3 Technologies You Need To Start Paying Attention To Right Now

Greg Satell
5 min readOct 1, 2017

At any given time, a technology or two captures the zeitgeist. A few years ago it was social media and mobile that everybody was talking about. These days it’s machine learning and block chain. Everywhere you look, consulting firms are issuing reports, conferences are being held and new “experts” are being anointed.

In a sense, there’s nothing wrong with that. Social media and mobile computing really did change the world and, clearly, the impact of artificial intelligence and distributed database architectures will be substantial. Every enterprise needs to understand these technologies and how they will impact its business.

Still we need to remember that we always get disrupted by what we can’t see. The truth is that the next big thing always starts out looking like nothing at all. That’s why it’s so disruptive. If we saw it coming, it wouldn’t be. So here are three technologies you may not of heard about, but you should start paying attention to. The fate of your business may depend on it.

1. New Computing Architectures

In the April 19th issue of Electronics in 1965, Intel Co-Founder Gordon Moore published an article that observed the number of transistors on a silicon chip were doubling roughly every two years. Over the past half century, that consistent doubling of computing power, now known as Moore’s Law, has driven the digital revolution.

Today, however, that process has slowed and it will soon it come to a complete halt. There are only so many transistors you can cram onto a silicon wafer before subatomic effects come into play and make it impossible for the technology to function. Experts disagree on exactly when this will happen, but it’s pretty clear that it will be sometime within the next five years.

There are, of course, a number of ways to improve chip performance other than increasing the number of transistors, such as FPGA, ASIC and 3D stacking. Yet those are merely stopgaps and are unlikely to take us more than a decade or so into the future. To continue to advance technology over the next 50 years, we need fundamentally new architectures like quantum computing and neuromorphic chips.

The good news is that these architectures are very advanced in their development and we should start seeing a commercial impact within 5–10 years. The bad news is that, being fundamentally new architectures, nobody really knows how to use them yet. We are, in a sense, back to the early days of computing, with tons of potential but little idea how to actualize it.

2. Genetic Engineering

While computer scientists have been developing software languages over the past 50 years, biologist have been trying to understand a far more pervasive kind of code, the genetic code. For the most part, things have gone slowly. Although there has been significant scientific progress, the impact of that advancement has been relatively paltry.

That began to change in 2003 with the completion of the Human Genome Project. For the first time, we began to truly understand how DNA interacts with our biology, which led to other efforts, such as the Cancer Genome Atlas, as well as tangible advancements in agriculture. For the first time, genomics became more than mere scientific inquiry, but a source of new applications

Now, a new technology called CRISPR, is allowing scientists to edit genes at will. In fact, because the technology is simple enough for even amateur biologists to use, we can expect genetic engineering to become much more widespread across industries. Early applications include liquid fuels from sunshine and genomic vaccines.

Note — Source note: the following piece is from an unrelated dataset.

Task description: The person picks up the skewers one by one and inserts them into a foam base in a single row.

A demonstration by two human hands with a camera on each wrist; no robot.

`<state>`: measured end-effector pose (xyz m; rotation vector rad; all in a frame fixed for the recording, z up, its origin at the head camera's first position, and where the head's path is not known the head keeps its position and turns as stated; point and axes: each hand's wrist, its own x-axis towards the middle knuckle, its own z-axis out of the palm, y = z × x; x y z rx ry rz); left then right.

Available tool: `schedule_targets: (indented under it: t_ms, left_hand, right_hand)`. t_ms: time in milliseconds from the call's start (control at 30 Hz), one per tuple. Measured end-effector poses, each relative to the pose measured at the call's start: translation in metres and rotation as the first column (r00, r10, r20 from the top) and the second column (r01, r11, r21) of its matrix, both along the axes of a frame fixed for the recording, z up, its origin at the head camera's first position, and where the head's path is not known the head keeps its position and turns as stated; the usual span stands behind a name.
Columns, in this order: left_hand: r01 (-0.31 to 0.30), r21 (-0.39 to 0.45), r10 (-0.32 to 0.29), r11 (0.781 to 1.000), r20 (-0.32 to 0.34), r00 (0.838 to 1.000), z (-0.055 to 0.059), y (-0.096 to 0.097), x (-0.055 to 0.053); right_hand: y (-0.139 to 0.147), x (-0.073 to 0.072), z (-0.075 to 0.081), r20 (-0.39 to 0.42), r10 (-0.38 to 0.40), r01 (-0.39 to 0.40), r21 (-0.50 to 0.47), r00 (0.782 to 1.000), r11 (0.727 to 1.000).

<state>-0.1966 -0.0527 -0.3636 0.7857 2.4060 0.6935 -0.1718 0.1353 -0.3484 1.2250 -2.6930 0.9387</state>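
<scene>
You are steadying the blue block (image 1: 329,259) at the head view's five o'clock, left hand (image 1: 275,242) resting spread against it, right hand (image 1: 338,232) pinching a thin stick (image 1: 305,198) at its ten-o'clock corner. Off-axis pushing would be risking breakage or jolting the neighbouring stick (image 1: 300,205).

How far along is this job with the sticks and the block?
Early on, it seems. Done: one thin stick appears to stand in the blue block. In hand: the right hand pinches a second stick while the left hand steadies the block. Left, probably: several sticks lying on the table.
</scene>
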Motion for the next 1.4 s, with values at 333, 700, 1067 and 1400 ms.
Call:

“CRISPR is accelerating everything we do with genomics,” Megan Hochstrasser of the Innovative Genomics Initiative at Cal Berkeley told me, “from cancer research to engineering disease resistant crops and many other applications that haven’t yet come to the fore. Probably the most exciting aspect is that CRISPR is so cheap and easy to use, it will have a democratizing effect, where more can be done with less. We’re really just getting started.”

3. Materials Science

Traditionally, the way you improved a material to build a product has been a process of trial and error. You changed the ingredients or the process by which you made it and saw what happened. For example, at some point a medieval blacksmith figured out that annealing iron would make better swords.

Today, coming up with better materials is a multi-billion business. Consider the challenges that Boeing faced when designing its new Dreamliner. How do you significantly increase the performance of an airplane, a decades old technology? Yet by discovering new composite materials, the company was able to reduce weight by 40,000 pounds and fuel use by 20%.

With this in mind, the Materials Genome Initiative is building databases of material properties like strength, density and other things, and also includes computer models to predict what processes will achieve the qualities a manufacturer is looking for. As a government program, it is also able to make the data widely available for anyone who wants to use it, not just billion dollar companies like Boeing.

“Our goal is to speed up the development of new materials by making clear the relationship between materials, how they are processed and what properties are likely to result,” Jim Warren, Director of the Materials Genome program told me. “My hope is that the Materials Genome will accelerate innovation in just about every industry America competes in.”

It’s Better To Prepare Than Adapt

For the past few decades, great emphasis has been put on agility and adaptation. When a new technology, like social media, mobile computing or artificial intelligence begins to disrupt the marketplace, firms rush to figure out what it means and adapt their strategies accordingly. If they could do that a bit faster than the competition, they would win.

Today, however, we’re entering a new era of innovation that will look much more like the 50s and 60s than it will the 90s and aughts. The central challenge will no longer be to dream up new applications based on improved versions of old technologies, but to understand fundamentally new paradigms.

That’s why over the next few decades, it will be more important to prepare than adapt. How will you work with new computing architectures? How will fast, cheap genetic engineering affect your industry? What should you be doing to explore new materials that can significantly increase performance and lower costs? These are just some of the questions we will grapple with.

So how do you do that? As I explain in my book, Mapping Innovation, the trick is to focus on identifying new problems to solve. That’s what enables you to transform fundamentally new technologies from a source of terrifying disruption to a source of incredible possibility and opportunity.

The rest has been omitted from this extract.